START Dataset records
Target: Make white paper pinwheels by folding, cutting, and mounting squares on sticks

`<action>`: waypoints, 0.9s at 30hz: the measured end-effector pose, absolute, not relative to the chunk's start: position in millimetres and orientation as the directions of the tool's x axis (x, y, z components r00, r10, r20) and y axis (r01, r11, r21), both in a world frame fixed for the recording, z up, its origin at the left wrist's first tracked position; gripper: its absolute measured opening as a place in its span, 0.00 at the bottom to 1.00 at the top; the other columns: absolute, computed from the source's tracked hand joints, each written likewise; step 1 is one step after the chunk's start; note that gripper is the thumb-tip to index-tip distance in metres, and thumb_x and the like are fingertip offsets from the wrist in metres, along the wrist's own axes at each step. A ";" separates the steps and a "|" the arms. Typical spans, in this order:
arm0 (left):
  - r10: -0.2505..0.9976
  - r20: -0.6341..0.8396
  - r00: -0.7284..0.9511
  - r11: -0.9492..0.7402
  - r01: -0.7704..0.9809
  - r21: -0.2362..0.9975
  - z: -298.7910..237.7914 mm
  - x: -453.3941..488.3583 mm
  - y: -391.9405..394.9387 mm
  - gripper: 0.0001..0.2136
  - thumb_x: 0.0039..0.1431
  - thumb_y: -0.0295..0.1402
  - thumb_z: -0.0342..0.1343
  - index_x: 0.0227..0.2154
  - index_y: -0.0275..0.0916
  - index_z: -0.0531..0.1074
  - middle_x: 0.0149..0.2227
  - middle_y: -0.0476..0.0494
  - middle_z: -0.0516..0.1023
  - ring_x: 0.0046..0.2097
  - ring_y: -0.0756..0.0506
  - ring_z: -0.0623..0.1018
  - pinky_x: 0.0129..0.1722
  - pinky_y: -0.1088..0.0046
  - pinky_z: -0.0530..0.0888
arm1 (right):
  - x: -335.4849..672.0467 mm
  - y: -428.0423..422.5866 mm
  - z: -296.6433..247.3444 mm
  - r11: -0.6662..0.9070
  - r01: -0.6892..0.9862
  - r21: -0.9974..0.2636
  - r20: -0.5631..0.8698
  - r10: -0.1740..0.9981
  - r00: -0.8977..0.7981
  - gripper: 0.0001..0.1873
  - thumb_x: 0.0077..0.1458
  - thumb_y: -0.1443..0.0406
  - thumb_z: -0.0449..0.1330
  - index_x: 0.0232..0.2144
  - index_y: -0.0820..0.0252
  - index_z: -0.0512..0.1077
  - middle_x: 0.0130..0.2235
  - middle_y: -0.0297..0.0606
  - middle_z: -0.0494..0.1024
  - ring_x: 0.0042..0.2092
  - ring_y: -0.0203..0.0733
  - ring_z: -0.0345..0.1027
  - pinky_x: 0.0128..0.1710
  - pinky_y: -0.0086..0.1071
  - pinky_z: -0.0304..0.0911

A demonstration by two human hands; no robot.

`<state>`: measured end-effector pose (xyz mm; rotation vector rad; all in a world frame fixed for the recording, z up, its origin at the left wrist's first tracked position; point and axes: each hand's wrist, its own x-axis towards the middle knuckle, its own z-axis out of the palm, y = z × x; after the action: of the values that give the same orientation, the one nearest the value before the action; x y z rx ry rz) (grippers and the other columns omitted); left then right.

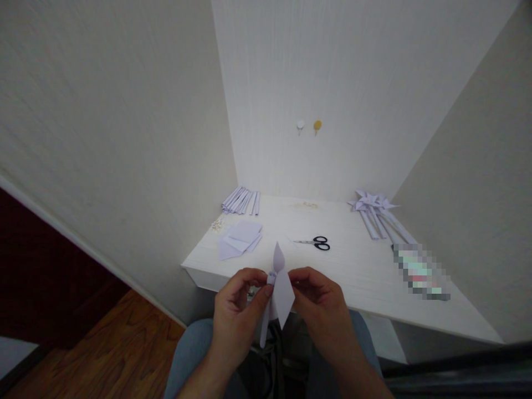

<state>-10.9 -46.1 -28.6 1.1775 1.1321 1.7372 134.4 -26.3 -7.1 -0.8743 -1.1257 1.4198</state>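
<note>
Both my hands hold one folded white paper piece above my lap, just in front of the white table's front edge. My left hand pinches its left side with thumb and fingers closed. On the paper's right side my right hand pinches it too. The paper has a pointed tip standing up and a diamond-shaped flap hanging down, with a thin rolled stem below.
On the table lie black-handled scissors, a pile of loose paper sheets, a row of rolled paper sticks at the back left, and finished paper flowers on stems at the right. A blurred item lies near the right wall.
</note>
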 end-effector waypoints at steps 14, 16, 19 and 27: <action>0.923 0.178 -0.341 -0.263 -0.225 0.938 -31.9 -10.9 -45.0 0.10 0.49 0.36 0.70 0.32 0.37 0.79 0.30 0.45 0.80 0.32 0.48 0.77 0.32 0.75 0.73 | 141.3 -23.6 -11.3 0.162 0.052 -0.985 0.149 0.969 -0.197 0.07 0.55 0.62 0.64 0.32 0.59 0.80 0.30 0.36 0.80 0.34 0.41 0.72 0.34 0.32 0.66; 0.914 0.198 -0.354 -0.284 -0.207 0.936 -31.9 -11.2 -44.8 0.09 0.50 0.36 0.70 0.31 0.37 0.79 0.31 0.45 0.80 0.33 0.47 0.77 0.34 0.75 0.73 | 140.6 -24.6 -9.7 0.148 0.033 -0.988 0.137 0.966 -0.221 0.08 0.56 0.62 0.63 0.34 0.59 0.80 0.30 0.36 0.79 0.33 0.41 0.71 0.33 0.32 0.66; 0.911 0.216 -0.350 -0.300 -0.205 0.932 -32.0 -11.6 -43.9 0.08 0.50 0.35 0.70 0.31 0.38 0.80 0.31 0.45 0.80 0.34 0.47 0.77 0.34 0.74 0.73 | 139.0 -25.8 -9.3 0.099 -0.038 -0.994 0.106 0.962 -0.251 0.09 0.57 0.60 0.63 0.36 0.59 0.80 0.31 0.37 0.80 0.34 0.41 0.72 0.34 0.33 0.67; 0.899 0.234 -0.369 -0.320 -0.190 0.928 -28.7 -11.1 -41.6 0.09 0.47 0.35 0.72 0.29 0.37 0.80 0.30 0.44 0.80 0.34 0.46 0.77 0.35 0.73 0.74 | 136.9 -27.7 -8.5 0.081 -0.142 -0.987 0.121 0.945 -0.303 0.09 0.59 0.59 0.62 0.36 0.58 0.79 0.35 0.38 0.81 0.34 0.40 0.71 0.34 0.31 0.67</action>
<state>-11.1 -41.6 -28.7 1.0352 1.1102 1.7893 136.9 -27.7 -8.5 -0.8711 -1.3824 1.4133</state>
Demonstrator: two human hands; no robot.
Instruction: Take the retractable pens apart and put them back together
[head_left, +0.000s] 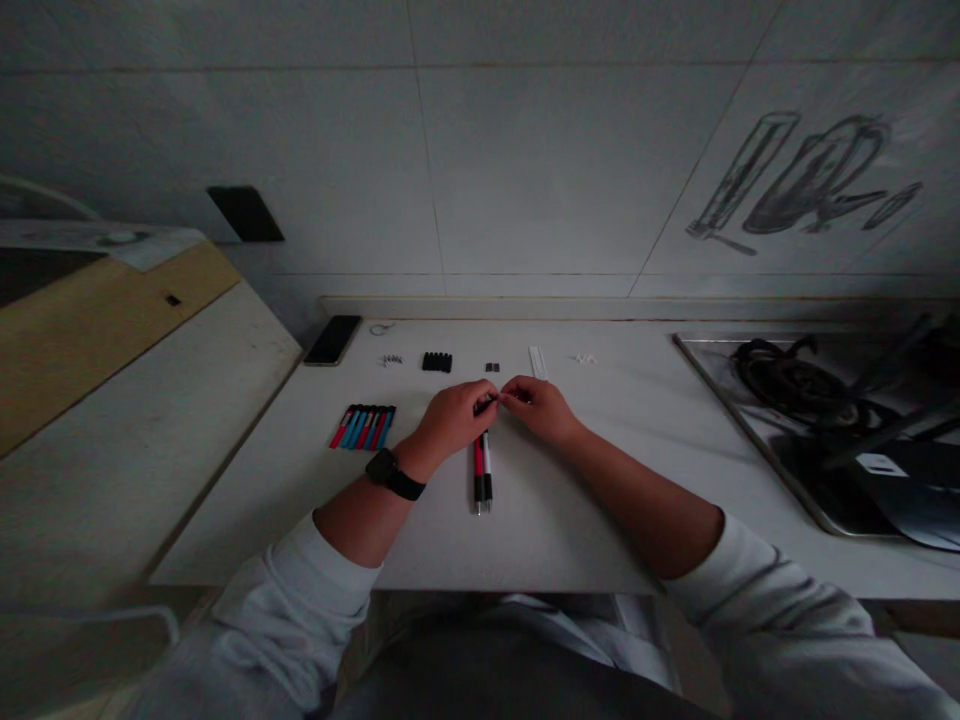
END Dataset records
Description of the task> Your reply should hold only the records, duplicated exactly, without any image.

Task result>
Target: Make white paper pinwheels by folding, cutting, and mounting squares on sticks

`<action>`: waypoints, 0.9s at 30hz: the measured end-effector pose, absolute, not relative to the chunk's start: position in millimetres and orientation as the directions of the tool's x axis (x, y, z components r00, r10, r20) and y axis (r01, r11, r21), both in a world frame fixed for the recording, z up, its origin at the left wrist's first tracked position; gripper: its absolute measured opening as a place in its span, 0.00 at the bottom to 1.00 at the top; the other columns: absolute, computed from the source's tracked hand joints, each written likewise; step 1 is one step after the chunk's start; note that gripper is the thumb-tip to index-tip distance in metres, and thumb_x and the like are fingertip offsets from the wrist in metres, along the wrist's own axes at each step. A ";" separates the steps and a "|" the arms. Typical spans, in this order:
arm0 (left):
  - r10: -0.2505..0.9976
  - r20: -0.6341..0.8396
  - r00: -0.7284..0.9511
  - r11: -0.9492..0.7402
  - r01: -0.7704..0.9809
  - r21: -0.2362..0.9975
  - z: -298.7910..237.7914 mm
  - x: -453.3941..488.3583 mm
  - y: -391.9405..394.9387 mm
  - gripper: 0.0001..0.2136
  - thumb_x: 0.0039..0.1431
  - thumb_y: -0.0295..0.1402
  - thumb_z: -0.0342..0.1343
  - index_x: 0.0227..0.2154
  - index_y: -0.0275..0.0916
  - index_z: -0.0531..0.1074
  - middle_x: 0.0149..0.2227
  - middle_y: -0.0476..0.0494
  - middle_z: -0.0516..0.1023
  - ring_x: 0.0046..0.2097
  - ring_y: -0.0756..0.0506
  - ring_z: -0.0623..0.1018
  - pinky_x: 0.0129..0.1722
  - pinky_y: -0.1088..0.0046
  - pinky_z: -0.0530..0.0888
arm1 (right):
  - x: -335.4849..672.0467 mm
  - y: -428.0423..422.5866 mm
  - z: -296.6433..247.3444 mm
  - r11: -0.6662..0.9070
  - r01: -0.6892..0.9862
  - r21: -0.9974..0.2636
  - r20: -0.5631..0.8698
  - r10: -0.1740..0.9981
  - r00: -0.8977..0.7981
  - gripper: 0.0001..0.1873
  - thumb_x: 0.0077..0.1458
  - thumb_y: -0.1443..0.0406
  - thumb_z: -0.0449..0.1330
  - index_x: 0.0232..0.2144
  - index_y: -0.0820..0.0252
  - index_z: -0.0512..0.1077
  - middle_x: 0.0130..0.2235
  - middle_y: -0.0297..0.0606
  - middle_z: -0.0494..0.1024
  - ring_x: 0.0042..0.2092
  - ring_y: -0.0203..0.0733
  - ring_z: -0.0345..0.1027
  - pinky_x: 0.0128..0.1710
  - pinky_y: -0.0086..0.1071
  - pinky_z: -0.0304..0.0911

A demonstration by two human hands; no robot.

`<state>`: measured end-effector pose (xyz mm; rotation vector rad; all in a world frame fixed for the recording, z up, its origin at the left wrist's first tracked position; point and axes: each hand's wrist, its own x-axis towards the middle knuckle, its own z-axis out of the palm, y = z × x; after the action: of the values that give the same orientation, the one nearest the value before the action; x y z rx ry rz) (grippers and the other columns omitted); left then right.


<state>-10.9 -46.1 -28.6 1.1775 1.1321 1.7372 134.4 -26.3 -7.1 -0.8743 -1.1257 1.4198</state>
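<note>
Both my hands hold one folded white paper piece above my lap, just in front of the white table's front edge. My left hand pinches its left side with thumb and fingers closed. On the paper's right side my right hand pinches it too. The paper has a pointed tip standing up and a diamond-shaped flap hanging down, with a thin rolled stem below.
On the table lie black-handled scissors, a pile of loose paper sheets, a row of rolled paper sticks at the back left, and finished paper flowers on stems at the right. A blurred item lies near the right wall.
</note>
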 end-effector waypoints at steps 14, 16, 19 and 27: <action>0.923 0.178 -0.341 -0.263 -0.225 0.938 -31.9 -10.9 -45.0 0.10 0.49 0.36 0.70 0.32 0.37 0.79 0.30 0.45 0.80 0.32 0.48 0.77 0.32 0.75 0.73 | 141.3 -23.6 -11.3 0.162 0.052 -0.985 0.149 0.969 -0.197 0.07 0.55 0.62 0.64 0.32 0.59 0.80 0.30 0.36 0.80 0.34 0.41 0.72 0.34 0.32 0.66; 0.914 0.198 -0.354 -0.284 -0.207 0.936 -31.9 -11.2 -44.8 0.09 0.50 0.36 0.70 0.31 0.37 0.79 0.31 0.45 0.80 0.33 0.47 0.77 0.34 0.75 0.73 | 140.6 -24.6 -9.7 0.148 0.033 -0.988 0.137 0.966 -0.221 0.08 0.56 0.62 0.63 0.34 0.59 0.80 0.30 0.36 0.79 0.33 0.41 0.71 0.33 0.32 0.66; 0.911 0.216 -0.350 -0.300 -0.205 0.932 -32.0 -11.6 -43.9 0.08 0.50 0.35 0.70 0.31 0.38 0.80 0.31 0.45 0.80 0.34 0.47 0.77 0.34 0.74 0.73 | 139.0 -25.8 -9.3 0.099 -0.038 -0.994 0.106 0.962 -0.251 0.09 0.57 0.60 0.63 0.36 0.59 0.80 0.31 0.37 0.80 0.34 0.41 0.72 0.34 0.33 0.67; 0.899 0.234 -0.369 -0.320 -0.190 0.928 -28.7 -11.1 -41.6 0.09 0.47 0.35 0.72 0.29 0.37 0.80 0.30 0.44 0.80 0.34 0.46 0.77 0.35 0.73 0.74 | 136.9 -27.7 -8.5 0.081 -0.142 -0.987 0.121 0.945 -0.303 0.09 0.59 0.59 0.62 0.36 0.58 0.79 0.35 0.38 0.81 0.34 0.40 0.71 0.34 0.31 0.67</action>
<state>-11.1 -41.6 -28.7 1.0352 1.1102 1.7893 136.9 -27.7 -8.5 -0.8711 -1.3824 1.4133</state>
Demonstrator: two human hands; no robot.
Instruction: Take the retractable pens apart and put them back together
[head_left, +0.000s] 

Nothing further is needed for the answer.